Open jajaislanina opened 4 months ago
Can you share your beacon node logs? You can send on our discord, I'm @pawan
on the sigp discord
Logs shared via Discord.
Experienced another similar issue on another node - this time managed to capture all logs. Sent via PM to @pawanjay176 on Discord.
What was the resolution on this issue? I have the same thing happening consistently with lighthouse+reth combo running in k8s. Everything works initially with both consensus and execution getting peers without issues. But then lighthouse starts loosing peers over time.

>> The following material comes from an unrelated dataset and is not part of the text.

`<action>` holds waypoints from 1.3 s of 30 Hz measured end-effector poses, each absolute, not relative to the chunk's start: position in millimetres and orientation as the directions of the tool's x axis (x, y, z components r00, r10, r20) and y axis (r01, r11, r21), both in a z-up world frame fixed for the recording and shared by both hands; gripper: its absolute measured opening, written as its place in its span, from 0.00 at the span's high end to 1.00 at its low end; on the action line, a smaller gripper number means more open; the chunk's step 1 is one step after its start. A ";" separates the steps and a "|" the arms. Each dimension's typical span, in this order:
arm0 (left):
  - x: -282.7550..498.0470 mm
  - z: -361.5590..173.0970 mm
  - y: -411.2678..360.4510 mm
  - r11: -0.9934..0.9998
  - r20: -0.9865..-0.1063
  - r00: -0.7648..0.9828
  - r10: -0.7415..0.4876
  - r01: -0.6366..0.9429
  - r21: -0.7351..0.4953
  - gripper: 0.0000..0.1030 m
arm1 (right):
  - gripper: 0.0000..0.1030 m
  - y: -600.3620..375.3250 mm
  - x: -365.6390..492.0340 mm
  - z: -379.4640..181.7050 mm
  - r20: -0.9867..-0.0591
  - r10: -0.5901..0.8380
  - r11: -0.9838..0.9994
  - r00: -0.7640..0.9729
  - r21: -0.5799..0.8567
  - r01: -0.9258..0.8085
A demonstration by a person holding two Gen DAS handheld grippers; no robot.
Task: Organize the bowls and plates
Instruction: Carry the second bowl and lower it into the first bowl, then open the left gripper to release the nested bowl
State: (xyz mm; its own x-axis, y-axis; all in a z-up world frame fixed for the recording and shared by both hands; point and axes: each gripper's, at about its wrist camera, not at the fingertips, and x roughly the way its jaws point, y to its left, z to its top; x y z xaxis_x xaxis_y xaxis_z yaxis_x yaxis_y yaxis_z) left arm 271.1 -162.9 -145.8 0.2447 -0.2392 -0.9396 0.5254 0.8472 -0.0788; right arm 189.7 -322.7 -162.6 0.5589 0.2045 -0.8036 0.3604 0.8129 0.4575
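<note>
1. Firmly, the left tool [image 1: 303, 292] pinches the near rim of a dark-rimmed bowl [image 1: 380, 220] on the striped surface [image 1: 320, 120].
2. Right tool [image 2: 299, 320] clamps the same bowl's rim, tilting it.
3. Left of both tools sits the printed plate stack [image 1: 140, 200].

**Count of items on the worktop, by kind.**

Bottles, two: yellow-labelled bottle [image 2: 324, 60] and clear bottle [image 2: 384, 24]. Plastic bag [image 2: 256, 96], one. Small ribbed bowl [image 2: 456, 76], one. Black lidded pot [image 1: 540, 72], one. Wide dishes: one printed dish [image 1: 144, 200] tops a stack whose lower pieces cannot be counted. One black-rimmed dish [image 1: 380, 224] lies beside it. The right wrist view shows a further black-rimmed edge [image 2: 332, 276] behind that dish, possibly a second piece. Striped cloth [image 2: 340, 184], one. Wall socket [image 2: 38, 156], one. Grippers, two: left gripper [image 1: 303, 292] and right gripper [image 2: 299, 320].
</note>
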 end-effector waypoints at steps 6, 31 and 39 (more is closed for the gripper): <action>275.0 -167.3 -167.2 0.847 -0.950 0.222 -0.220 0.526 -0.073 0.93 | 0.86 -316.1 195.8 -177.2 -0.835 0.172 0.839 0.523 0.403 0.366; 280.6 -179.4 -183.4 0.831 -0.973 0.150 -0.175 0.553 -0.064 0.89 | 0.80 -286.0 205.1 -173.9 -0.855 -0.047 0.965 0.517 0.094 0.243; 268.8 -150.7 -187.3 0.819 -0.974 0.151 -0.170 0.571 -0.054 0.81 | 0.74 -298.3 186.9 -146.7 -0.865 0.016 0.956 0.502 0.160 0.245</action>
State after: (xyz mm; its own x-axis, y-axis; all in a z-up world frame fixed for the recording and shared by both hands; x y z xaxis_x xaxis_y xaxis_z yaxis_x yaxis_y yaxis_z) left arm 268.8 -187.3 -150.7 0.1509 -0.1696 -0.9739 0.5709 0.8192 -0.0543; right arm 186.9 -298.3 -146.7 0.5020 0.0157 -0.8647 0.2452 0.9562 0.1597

I guess it just never gets new peers while old ones disconnect naturally over time.
Restarting lighthouse container does not seem to help, restarting reth alone does not fix this either. But restarting both seems to fix the issue.
They have different discovery ports configured. My lighthouse is configured as so:
lighthouse bn --http --http-address=0.0.0.0 --execution-endpoint=http://localhost:8551
--logfile-debug-level debug --port 9000 --enable-private-discovery --metrics
--metrics-address=0.0.0.0 --execution-jwt=/config/jwt-secret.txt --disable-deposit-contract-sync
--checkpoint-sync-url=https://checkpoint-sync.sepolia.ethpandaops.io/ --disable-backfill-rate-limiting
--network=sepolia --datadir=/data --network-dir=/tmp --disable-upnp --execution-timeout-multiplier=1
--disable-lock-timeouts
i have confirmed with netcat that ports 9000 and 9001 are listening and accepting external connections
Never found the solution to this. I am running Lighthouse+Geth in the same pod and have added a liveness probe that kills both containers if peer count on LH is <4 for longer than 60 minutes. What we found out was that there were failures (timeout) to dial peers without apparent root cause.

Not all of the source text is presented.